Salmon a nutritious and versatile choice
The only problem now is where to find Maine salmon. Here in Maine, that's not such a big deal, but elsewhere? Look for the True North label, and as with any quality food product, ask and ask and ask. If the answer brings a shrug and a bewildered look, keep asking. True North fish raised in Maine should be marked somewhere on the label. With such limited knowledge, it's no wonder consumers are just as bewildered as fish mongers are, but persistence will pay off. Meanwhile, I'm making my voice heard, loud and clear, for Maine salmon. If it's good enough for Monterey Bay, it's good enough for me!
Apart from the fact that it's enormously good for you, with plenty of those treasured Omega-3 fats, there's another great thing about salmon: it's so easy to prepare in dozens of tasty, interesting and easy ways. Dress a fillet with a little extra virgin, a few drops of lemon juice, and maybe a splash of soy or a smear of garlic paste, then run it under the broiler and cook to your taste until it's a little browned on top. Or have the fillet skinned, then cut it in chunks, toss the chunks in olive oil in a skillet set over medium heat and serve with a side of home fries and a green salad.
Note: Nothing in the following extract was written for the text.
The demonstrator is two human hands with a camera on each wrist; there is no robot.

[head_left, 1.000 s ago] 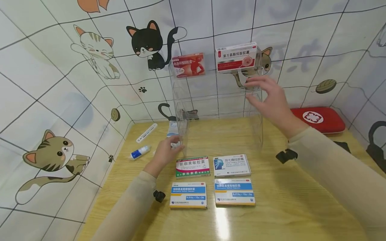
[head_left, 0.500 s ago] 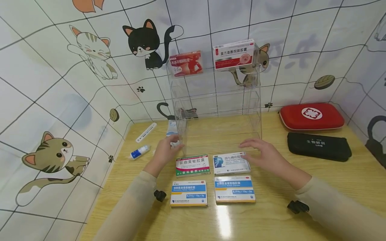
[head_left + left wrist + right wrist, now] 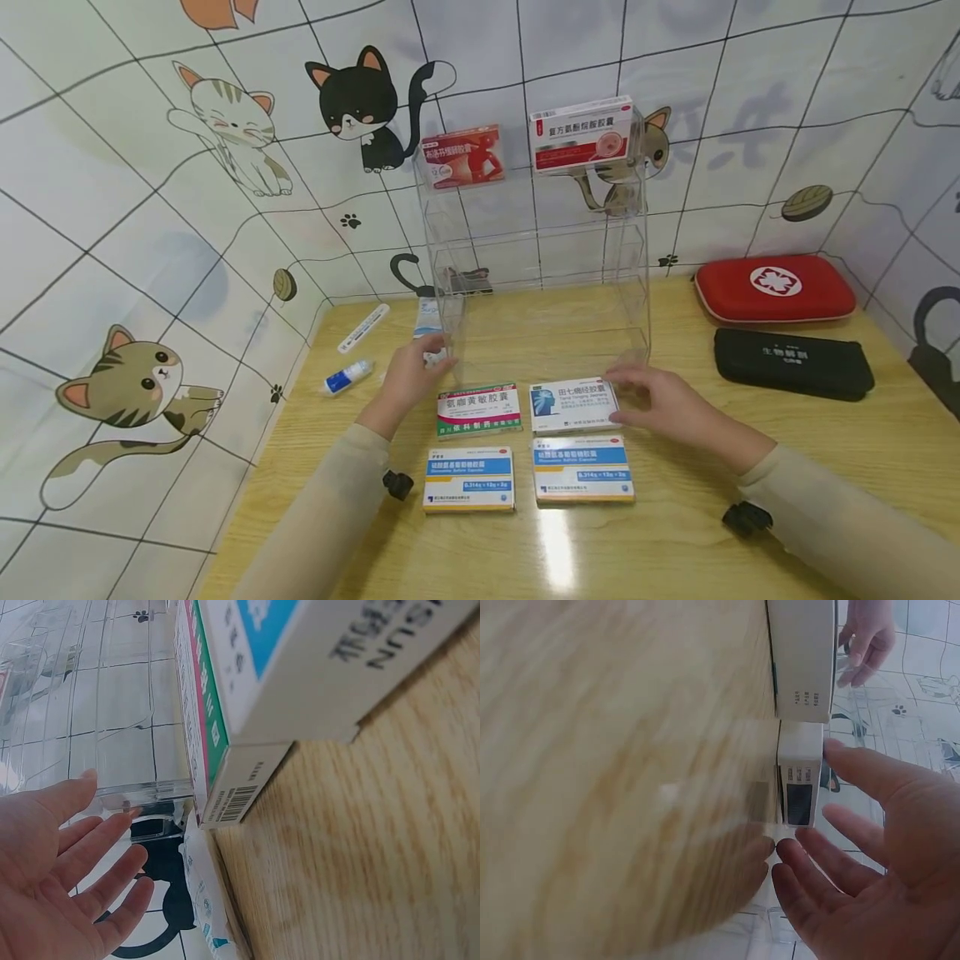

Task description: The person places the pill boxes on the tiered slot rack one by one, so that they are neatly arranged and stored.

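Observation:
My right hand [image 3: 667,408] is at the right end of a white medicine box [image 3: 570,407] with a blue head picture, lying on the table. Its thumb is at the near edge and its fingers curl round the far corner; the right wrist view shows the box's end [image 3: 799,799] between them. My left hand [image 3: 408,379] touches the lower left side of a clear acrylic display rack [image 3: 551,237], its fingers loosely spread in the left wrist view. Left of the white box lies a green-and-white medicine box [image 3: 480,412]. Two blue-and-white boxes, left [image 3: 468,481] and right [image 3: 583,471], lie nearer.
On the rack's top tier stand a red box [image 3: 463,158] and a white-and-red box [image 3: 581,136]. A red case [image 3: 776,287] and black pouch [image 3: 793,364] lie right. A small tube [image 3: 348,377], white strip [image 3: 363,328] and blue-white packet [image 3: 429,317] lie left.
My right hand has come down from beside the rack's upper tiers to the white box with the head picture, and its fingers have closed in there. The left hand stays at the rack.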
Any leftover salmon can be flaked and mixed, just like tuna from the can, with a little mayo, some chopped green onions, maybe a bit of chopped celery, capers and green olives, to make a delicious salad.
Or try this simple but elegant recipe for tataki salmon, which I discovered on a trip to Santiago de Chile, where it is popular as a first course. One pound of salmon makes plenty for 4, but if you want to serve it as a main, I'd count on 2 to 3 servings from a pound. Incidentally, this is also a good dish to prepare ahead, even by a couple of hours, but keep the prepared dishes in a cool place until ready to serve.
Prep time: 15 minutes
Cook time: 2 minutes
Total time: Less than 20 minutes
Yield: 2 to 3 servings as a main course, or 4 to 6 as a starter
1 pound boneless Atlantic salmon, skinned, in one or two pieces
Freshly ground black pepper
1 teaspoon finely minced fresh ginger
1 tablespoon freshly squeezed lime juice
1 tablespoon roasted sesame oil
1 tablespoon soy sauce
2 tablespoons extra virgin olive oil
Half an avocado, cubed
Sprigs of cilantro
1 teaspoon sesame seeds
Pat the salmon fillet dry on both sides with paper towels, then sprinkle it liberally with ground black pepper.
Using the flat blade of a knife, crush the minced ginger to a paste. Add it to a small bowl, along with the lime juice, sesame oil and soy sauce. Beat with a small whisk or a fork to make an amalgam.
Set a heavy duty skillet on the stove over medium-high heat and heat it until it is very hot. Have the salmon ready, but first add the olive oil, roll it around the skillet to cover completely, then immediately add the salmon fillet. The oil may start to smoke before you add the salmon, but not to worry. The hotter the oil, the less likely it is the salmon will stick to the pan.
Sear the salmon for about 45 seconds, then carefully turn it over and sear the other side, searing again for 45 seconds. It should be browning on the outside but still quite raw in the middle.
Remove the salmon to a plate and set aside to cool down. If you try to cut the salmon when it's very hot, it will fall apart.
When the salmon is sufficiently cool, cut it in bite-size cubes and arrange on plates. Whisk up the dressing again and spoon it over the salmon cubes. Garnish with avocado, cilantro and sesame seeds and serve.
Note: It's important to heat the skillet to very hot before adding the oil and then, immediately after, the salmon; if the skillet is not hot, the salmon will stick to the pan.